-- EXERCISE --
Only certain lines below are wanted: those starting at the line containing "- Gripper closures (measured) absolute" and ending at the line containing "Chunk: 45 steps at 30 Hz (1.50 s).", both included, each retyped exactly.

-- DATASET EXTRACT --
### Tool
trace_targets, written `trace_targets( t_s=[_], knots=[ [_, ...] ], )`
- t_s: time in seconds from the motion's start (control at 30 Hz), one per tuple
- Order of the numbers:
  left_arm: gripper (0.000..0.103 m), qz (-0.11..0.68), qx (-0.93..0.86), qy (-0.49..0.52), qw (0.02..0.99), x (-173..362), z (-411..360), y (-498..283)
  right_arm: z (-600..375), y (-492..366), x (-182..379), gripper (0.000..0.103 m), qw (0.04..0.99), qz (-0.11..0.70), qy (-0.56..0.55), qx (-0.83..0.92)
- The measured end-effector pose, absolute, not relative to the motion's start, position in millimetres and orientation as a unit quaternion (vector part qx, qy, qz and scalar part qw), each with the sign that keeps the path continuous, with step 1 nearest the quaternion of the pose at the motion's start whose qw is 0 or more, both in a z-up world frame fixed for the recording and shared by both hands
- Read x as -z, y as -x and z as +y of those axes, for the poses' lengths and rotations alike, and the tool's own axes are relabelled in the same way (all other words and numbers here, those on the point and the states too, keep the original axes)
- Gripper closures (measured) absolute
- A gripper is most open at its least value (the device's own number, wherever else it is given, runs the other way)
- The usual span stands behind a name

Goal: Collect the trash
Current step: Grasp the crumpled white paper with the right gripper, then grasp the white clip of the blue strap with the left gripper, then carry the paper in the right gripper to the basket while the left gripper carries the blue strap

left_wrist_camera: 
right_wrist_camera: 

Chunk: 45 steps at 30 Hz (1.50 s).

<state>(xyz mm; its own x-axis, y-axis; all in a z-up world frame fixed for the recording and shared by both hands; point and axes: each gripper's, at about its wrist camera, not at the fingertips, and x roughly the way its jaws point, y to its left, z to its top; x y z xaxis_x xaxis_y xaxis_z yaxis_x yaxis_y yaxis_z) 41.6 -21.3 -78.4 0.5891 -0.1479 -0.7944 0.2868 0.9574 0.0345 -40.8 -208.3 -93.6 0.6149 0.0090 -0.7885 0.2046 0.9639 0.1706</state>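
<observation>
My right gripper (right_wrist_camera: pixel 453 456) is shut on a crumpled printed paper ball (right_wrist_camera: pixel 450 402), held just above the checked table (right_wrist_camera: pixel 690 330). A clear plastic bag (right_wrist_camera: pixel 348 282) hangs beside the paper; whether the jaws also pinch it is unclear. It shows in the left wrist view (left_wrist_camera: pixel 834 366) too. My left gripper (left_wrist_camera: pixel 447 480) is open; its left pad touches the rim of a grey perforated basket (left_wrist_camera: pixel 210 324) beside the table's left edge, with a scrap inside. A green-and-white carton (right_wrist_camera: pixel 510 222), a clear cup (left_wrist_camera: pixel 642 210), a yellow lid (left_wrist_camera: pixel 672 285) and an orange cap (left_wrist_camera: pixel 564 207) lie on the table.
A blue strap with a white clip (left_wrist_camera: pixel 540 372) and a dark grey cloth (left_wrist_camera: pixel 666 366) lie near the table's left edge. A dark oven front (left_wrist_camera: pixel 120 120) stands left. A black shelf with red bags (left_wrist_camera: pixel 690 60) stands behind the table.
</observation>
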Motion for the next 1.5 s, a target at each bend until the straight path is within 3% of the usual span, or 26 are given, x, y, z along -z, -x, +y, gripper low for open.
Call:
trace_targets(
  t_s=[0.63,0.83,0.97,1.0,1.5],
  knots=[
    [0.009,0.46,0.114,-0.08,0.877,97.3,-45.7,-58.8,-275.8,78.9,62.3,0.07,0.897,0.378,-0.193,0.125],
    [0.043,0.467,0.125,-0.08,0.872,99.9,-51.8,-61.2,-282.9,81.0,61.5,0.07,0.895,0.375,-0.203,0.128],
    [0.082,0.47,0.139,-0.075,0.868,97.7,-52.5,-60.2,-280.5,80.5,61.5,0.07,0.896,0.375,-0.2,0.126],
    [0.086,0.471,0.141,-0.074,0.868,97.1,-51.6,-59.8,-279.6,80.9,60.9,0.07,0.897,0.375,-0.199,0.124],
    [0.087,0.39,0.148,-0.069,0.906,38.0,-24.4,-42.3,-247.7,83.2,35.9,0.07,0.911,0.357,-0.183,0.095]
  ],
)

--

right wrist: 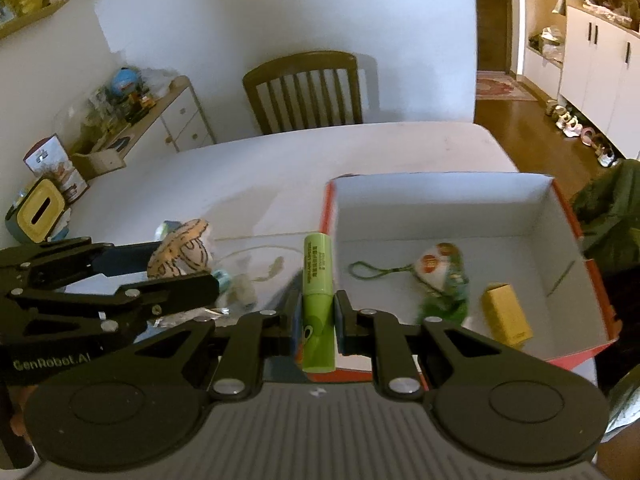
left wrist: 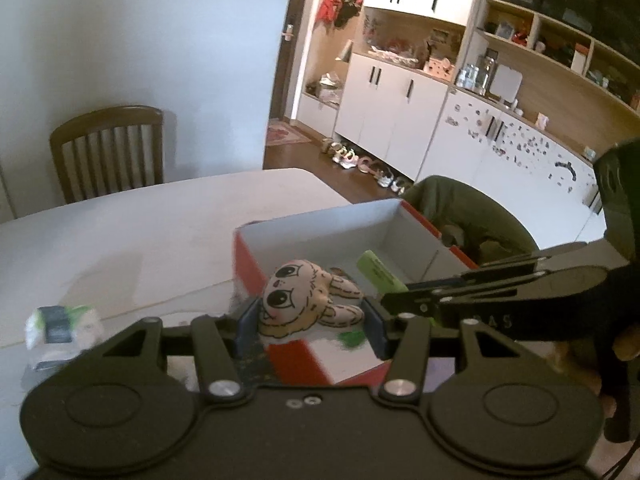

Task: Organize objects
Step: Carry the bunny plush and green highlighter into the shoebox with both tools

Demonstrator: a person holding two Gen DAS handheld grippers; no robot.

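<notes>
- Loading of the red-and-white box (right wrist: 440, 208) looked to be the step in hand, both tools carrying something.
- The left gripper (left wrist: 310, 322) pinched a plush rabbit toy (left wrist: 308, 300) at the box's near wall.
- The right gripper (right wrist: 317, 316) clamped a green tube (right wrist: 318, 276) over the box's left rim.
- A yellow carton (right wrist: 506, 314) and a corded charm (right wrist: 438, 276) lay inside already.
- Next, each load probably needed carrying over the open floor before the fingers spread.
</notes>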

-- RESPONSE TO THE TASK --
- Gripper closures (measured) absolute
- A gripper is most open at its least value (the device's own number, wherever else it is given, runs the other way)
- The usual span stands behind a name

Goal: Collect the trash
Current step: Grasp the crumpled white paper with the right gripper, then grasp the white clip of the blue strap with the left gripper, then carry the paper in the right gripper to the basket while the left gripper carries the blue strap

left_wrist_camera: 
right_wrist_camera: 

Chunk: 45 steps at 30 Hz (1.50 s).

No more output is expected here.